> **EXERCISE DIRECTIONS**: Restate the listing that follows word for word, without its pictures.
⟨
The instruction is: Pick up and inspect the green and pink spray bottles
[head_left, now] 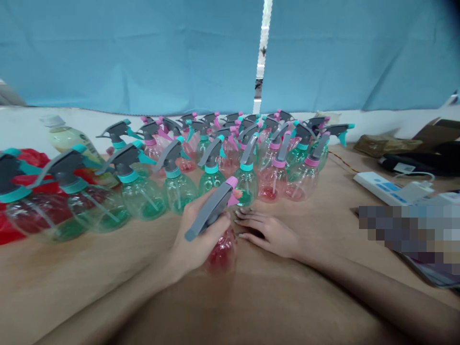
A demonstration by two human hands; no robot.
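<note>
My left hand (203, 230) is wrapped round the neck of a pink spray bottle (222, 254) with a grey and pink trigger head, close in front of me. The bottle stands upright or nearly so; I cannot tell whether its base rests on the table. Just right of it, my right hand (268, 230) lies palm down with its fingers stretched toward the bottle and nothing in them. Beyond my hands stands a front row of spray bottles, among them a green one (246, 187) with a turquoise collar and a pink one (272, 184).
Several more spray bottles crowd behind, up to the blue cloth (161, 57). A red plastic bag (34, 158) and a drink bottle (68, 136) are at left. On the right of the table (287, 297) lie a power strip (381, 187), a black bundle and a blurred-out flat object.
</note>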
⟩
> **SOLUTION FOR THIS PROBLEM**:
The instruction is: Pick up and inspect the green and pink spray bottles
[head_left, now] 
A demonstration by two human hands; no robot.
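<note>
My left hand (203, 230) is wrapped round the neck of a pink spray bottle (222, 254) with a grey and pink trigger head, close in front of me. The bottle stands upright or nearly so; I cannot tell whether its base rests on the table. Just right of it, my right hand (268, 230) lies palm down with its fingers stretched toward the bottle and nothing in them. Beyond my hands stands a front row of spray bottles, among them a green one (246, 187) with a turquoise collar and a pink one (272, 184).
Several more spray bottles crowd behind, up to the blue cloth (161, 57). A red plastic bag (34, 158) and a drink bottle (68, 136) are at left. On the right of the table (287, 297) lie a power strip (381, 187), a black bundle and a blurred-out flat object.
</note>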

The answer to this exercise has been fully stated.